La start-up Mundao veut composter le textile sanitaire

Par Romain Béteille, le 21 janvier 2022

Créée il y a cinq ans par Stéphanie et Étienne Mazet, la start-up Mundao entre en phase d’expérimentation cette année. Son ambition : créer une filière de compostage industriel pour le textile sanitaire.

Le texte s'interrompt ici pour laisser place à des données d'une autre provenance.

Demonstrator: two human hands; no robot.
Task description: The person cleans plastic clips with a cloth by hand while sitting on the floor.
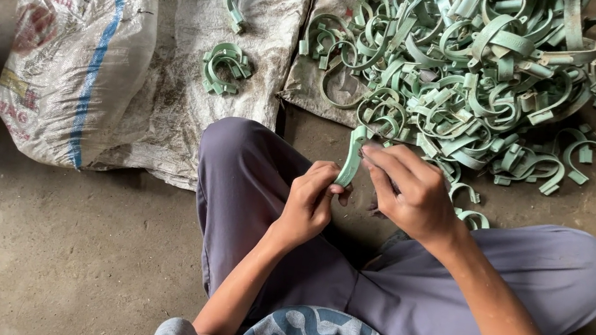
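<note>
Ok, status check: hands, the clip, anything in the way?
Left hand and right hand both pinching one green curved clip above the lap. Clip pile just ahead on floor. Nothing between.

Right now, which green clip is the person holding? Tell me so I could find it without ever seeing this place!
Find the big pile of pale green clips on the floor, then come down to the knees in grey trousers. Just above them, the left hand and right hand meet around one curved green clip. It is the only clip lifted off the floor and pinched between fingers.
</note>
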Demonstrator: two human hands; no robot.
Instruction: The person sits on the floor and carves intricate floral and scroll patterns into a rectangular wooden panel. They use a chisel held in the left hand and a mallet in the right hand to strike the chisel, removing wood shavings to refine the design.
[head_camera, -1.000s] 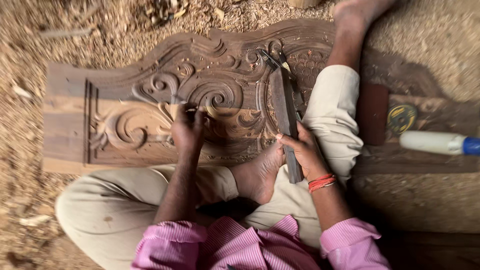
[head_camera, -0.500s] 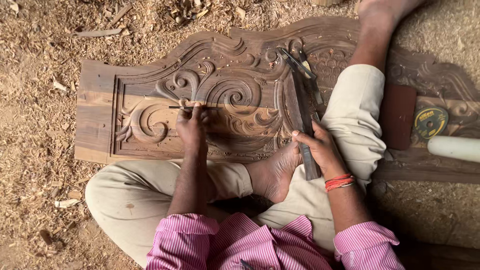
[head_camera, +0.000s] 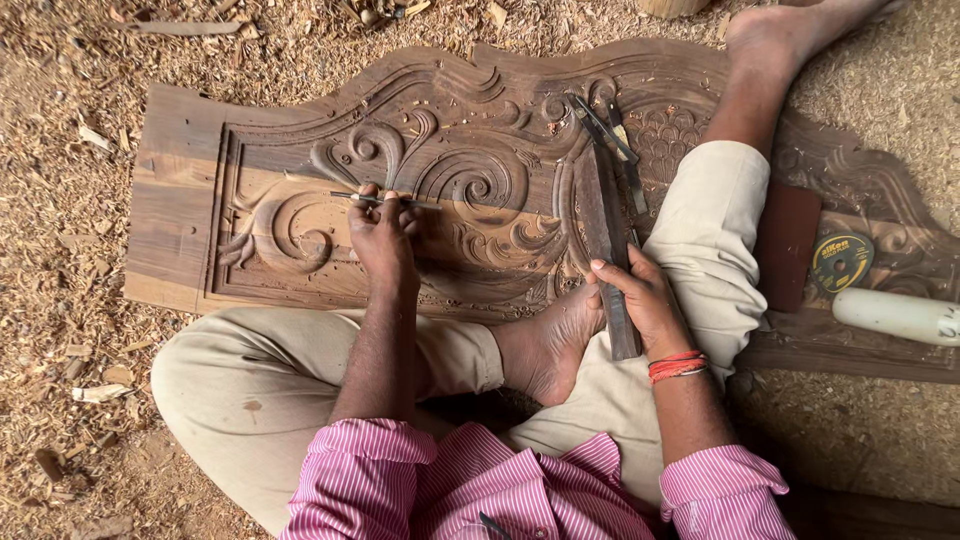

Stéphanie et Étienne Mazet ont fondé Mundao en 2015.
Stéphanie et Étienne Mazet ont fondé Mundao en 2015. — Photo : Mundao

Les créateurs

Stéphanie et Étienne Mazet, un couple de Bordelais, ont tous les deux été formés dans une école de commerce (Emlyon pour elle, Kedge pour lui). Leurs profils, technique dans le bâtiment d’un côté et marketing-commercial dans le vin de l’autre, se complètent pour créer Mundao. En se questionnant sur la fin de vie des couches pour enfants, ils se rendent compte qu’elles génèrent chaque année 750 000 tonnes de déchets enfouis ou incinérés en France. Leur constat s’effectue alors que la collecte séparée des biodéchets doit entrer en vigueur en Europe fin 2023. Le duo se met à l'ouvrage en 2015 et se lance dans la recherche et développement en s'entourant de multiples partenaires universitaires, industriels et techniques et d'une ingénieure pour développer de nouveaux matériaux servant à la fabrication d'une couche entièrement compostable.

Le concept

Dans un marché des couches écologiques déjà foisonnant, l’idée de Mundao est encore peu répandue, car la filière de compostage industriel n’existe pas. Jeune entreprise innovante hébergée dans l’espace de coworking La Ruche, elle adapte les composants de sa couche Popotine, son premier produit fabriqué dans les Vosges et destiné, dans un premier temps, à la vente en BtoB et au compostage via des structures comme les Détritivores, à Bordeaux. "Les billes absorbantes en polyacrylate de sodium ont été l’un des verrous technologiques à lever. Les nôtres sont entièrement d’origine végétale et issues de matériaux renouvelables", explique Stéphanie Mazet. Mundao a également imaginé une méthode de compostage industriel. "Le broyage de la couche est indispensable pour arriver à une matière compostable, il doit être réalisé en conditions contrôlées pour s’assurer de la montée en température et de l’hygiénisation", poursuit la dirigeante. Depuis le mois de janvier, la start-up mène une expérimentation d’un à trois mois auprès d’environ 80 crèches publiques et privées réparties entre Bordeaux, Libourne, Saint-André-de-Cubzac et Poitiers. Elle va distribuer 150 000 couches compostables (en 4 à 6 mois) et se servir des retours pour "faire des analyses du compost et montrer son innocuité et son éventuel intérêt agronomique".

Les perspectives

Commencés en Gironde, les tests de Popotine ont vocation à s’étendre "à d’autres territoires pour démontrer que la solution s'adapte à différentes structures de compostage". À la fin du premier trimestre 2022, la start-up recrutera d’ailleurs un commercial pour étendre son marché. Soutenue par l’Ademe et la région Nouvelle-Aquitaine, la jeune entreprise vient d’intégrer la pépinière du Village du Crédit Agricole à Bordeaux et ne compte pas s’arrêter en si bon chemin. Elle constitue un pool de premiers clients pour engager la production industrielle d’un masque chirurgical de type 2 compostable, fabriqué dans la région, et réfléchit à se lancer dans la fabrication d’autres produits compostables comme des couches dédiées à l’incontinence, des blouses, surchaussures, charlottes ou serviettes hygiéniques.